In Soiller's case[3] which was concerned with Section 19 of the Arbitration Act 1889 of England, the English Court of Appeal held that the fact that the arbitrator had expressed no opinion adverse to the party applying for a direction that a case be stated was no bar to the right to apply for such a direction, and the Court of Appeal clearly assumes that the right exists when an adverse opinion has already been expressed, as is the case here.


In the present case I have concluded that the Commission did not apply itself to the proper question before it, namely, whether the Commission should in the judicial exercise of its discretion have stated a case on the questions of law said to be involved in its ruling of 8th July 1970, but rather it treated its ruling of 8th July as finally concluding the matter raised except presumably to the extent that it might subsequently be challenged in ways other than under Section 32(1).

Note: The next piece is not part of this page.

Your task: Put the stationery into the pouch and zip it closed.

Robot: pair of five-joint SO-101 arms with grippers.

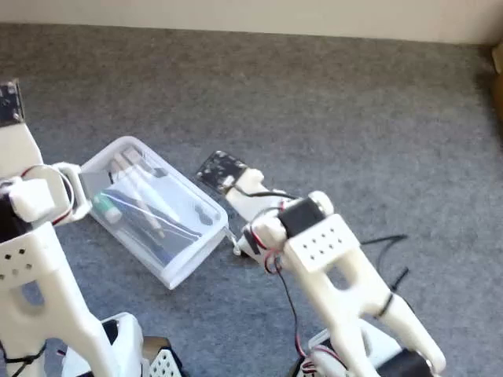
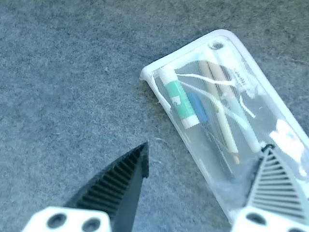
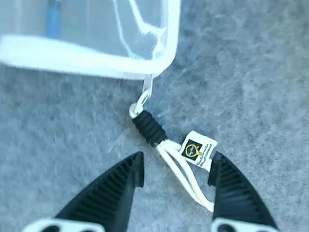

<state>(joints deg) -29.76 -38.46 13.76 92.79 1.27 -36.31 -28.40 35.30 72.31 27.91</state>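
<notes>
High view: a clear, white-edged pouch lies flat and slantwise on the grey carpeted table; the stationery is inside it, seen through the wall. The left arm stands at one short end of the pouch; the right arm is at the opposite end, with its wrist low beside that end's near corner.

Left wrist view: the left gripper has its fingers spread wide and holds nothing. One black fingertip is over bare carpet beside the pouch, and the other is over the pouch's end; contact there cannot be determined. Contents noted: a green-and-white marker; a short blue item just beside it; a wooden pencil; a white pen. All lie lengthwise and close together.

Right wrist view: the right gripper also has its fingers apart, with nothing clamped. The metal zip pull sits at the pouch's corner; from it a black knot and a white cord trail over the carpet into the gap between the fingers. A small white label on the cord lies just beside one finger; whether they touch cannot be told. Whether the zip is fully shut cannot be told either.
</notes>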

The problem then is to decide what action I should take. I could adjourn this summons in order that the Commission might reconsider the application to it in the light of the views I have expressed. This course however might still result in my having to deal finally with the application.


All parties consider the ruling on the application to amend the claims to be of considerable importance. I am told that the claims refer to a large area of land on which the Administration has already erected substantial improvements in the form of buildings and roads. And it seems that if the Commission were wrong in refusing the application - and I do not say it was - the future course of these proceedings which have already continued for 3½ years could be significantly changed.


In these circumstances I have decided to exercise my discretion in favour of the applicants and to require the Commission to state a case on questions of law, substantially in the form of those set out in paragraph 18 of the affidavit of Miss Campbell, for determination by the Supreme Court.


Although it appears that the Commission at the present stage of its enquiry is not in a position to make any final decision the formal order will be in terms of Section 32(1) of the Land Titles Commission Ordinance.


I assume that the parties will endeavour to provide a draft of the proposed case for the Commission and I invite their attention to the remarks of Hale J. in B.P. Australia Ltd. v. Town of Albany [4] and the authoritative statement by the High Court on the principles regulating the contents of cases stated appearing in The Queen v. Rigby & Anor[5].


______________________


Solicitor for the Applicants: W.A. Lalor, Public Solicitor.
Solicitor for 1st Respondent: P.J. Clay, A/Crown Solicitor.
Solicitor for Other Respondents: W.A. Lalor, Public Solicitor.


[1] (1892) A.C. 298.
[2] (1923-24) 34 C.L.R. 234.
[3] (1897) 1 QB 312.
[4] (1964) W.A.R. 40.
[5] [1956] HCA 38; (1955-59) 100 CLR 146 at 150 at seq.